O plano então, vagarosamente, foi passando do pensamento à ação. Fingia agora ter-se apaixonado. Cheio de audácia, fez a abordagem aceita com alguma timidez pela mocinha. Em uma semana, conforme planejara, foi ter com o senhor O’Brian que aceitou as visitas do namorado entre sete e oito da noite, sempre sob as vistas de Romina, a mãe.

Tudo aconteceu, apesar dos cuidados maternais. Havia as idas e vindas ao colégio católico de São Judas Tadeu. Bastaram alguns minutos de folga, e pronto. Toda a água rolou por debaixo da ponte.

E os dias escorregaram timidamente, vagarosamente. Seis meses logo se foram por entre os dedos mais ágeis do mundo. Tudo estava consumado.

Só depois é que ela sentiu tratar-se de um mandrião que, antes, queria dela tirar proveito posando na casa arranjada e sustentada pelos pais daquela lúgubre e bela Sally, de olhos fitos no chão da sua história rasa.

Na Toscana, um dia, em passeio já com um amante, encontrou José da Silva, um brasileiro. Viu que a vida, enfim, daria certo ao lado de um sexagenário com muitas posses.

Mais uma vez o tiro saiu pela culatra.

Sally sequer teve filhos, mas caíram-lhe das estantes alguns itens encarregados de enfeitar a mulher. Quase enfeiara. O velhote era esperto e colocou tudo nas mãos de um agente imobiliário que, sem demora, passou  pra frente os cinco apartamentos da região dos jardins paulistanos.

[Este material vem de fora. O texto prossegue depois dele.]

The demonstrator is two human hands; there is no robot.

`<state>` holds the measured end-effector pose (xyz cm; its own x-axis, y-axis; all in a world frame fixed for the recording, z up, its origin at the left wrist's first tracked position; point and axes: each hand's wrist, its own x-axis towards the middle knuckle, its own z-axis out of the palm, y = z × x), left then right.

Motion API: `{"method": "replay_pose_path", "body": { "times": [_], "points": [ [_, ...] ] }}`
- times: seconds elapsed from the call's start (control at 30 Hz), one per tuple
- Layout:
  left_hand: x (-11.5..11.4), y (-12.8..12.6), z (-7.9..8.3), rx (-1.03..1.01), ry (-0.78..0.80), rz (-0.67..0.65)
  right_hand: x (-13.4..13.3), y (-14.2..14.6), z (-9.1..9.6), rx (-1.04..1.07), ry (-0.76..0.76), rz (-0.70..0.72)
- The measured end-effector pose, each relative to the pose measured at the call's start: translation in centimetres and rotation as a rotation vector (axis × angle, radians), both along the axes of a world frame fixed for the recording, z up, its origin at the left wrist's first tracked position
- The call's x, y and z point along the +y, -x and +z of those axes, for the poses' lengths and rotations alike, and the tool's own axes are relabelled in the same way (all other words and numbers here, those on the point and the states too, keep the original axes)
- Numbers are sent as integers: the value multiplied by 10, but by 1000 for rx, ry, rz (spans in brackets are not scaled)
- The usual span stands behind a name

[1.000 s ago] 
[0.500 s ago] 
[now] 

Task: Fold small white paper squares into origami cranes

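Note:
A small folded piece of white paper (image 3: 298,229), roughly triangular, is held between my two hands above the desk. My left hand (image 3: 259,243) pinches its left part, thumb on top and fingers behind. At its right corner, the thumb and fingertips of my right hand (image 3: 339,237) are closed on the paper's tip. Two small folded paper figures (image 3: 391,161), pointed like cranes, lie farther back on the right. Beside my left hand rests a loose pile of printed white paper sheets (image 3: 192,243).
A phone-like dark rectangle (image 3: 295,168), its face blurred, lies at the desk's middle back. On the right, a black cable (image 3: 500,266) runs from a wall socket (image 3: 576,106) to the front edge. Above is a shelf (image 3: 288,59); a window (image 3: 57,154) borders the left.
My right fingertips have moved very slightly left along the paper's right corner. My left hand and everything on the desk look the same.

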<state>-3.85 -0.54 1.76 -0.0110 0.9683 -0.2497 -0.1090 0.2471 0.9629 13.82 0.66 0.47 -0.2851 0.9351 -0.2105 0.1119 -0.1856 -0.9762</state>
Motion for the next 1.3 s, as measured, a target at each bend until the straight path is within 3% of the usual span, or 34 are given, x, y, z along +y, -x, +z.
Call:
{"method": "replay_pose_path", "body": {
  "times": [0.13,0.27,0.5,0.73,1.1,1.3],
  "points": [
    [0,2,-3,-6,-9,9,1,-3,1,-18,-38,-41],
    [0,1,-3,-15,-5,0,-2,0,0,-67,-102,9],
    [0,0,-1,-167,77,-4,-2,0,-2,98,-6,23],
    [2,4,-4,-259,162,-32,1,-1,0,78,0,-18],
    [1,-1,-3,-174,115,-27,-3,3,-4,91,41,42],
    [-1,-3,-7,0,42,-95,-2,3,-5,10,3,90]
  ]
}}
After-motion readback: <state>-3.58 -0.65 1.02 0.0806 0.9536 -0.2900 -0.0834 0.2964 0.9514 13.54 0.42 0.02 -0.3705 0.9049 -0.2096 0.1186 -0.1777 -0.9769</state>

O dinheiro foi aplicado em renda fixa a partir do nome da filha mais velha residente em Águas de Lindóia e muito bem casada com um Matarazzo.

Nos dias que correm, uma alma vagabunda me acompanha nas madrugadas de segunda-feira rumo ao mercado dos peixes. Não dou bola aos mexericos de quem já morreu há duzentos anos. Agora mesmo esse espírito tosco do Astrogildo Berimbau me sopra ao ouvido e diz estar conversando com o Barão de Montesquieu segundo quem a mulher, da mesma forma que o homem, não é infeliz porque tem ambições, mas porque elas os devoram.

Um dos cearenses lá de casa melhorava a peça ao dizer que a cobiça quando é muito grande corre o risco de engolir o dono.

O mundo dá muitas voltas, mas em nenhuma delas a nossa heroína conseguiu sequer uma carona e hoje lava pratos num dos novos e lindos pardieiros do Beco das Garrafas, Copa, Rio, na esquina da Duvivier.

*Autor de Janelas do Tempo (2008), livro de crônicas; e O inverno dos anjos do sol poente (2014), romance.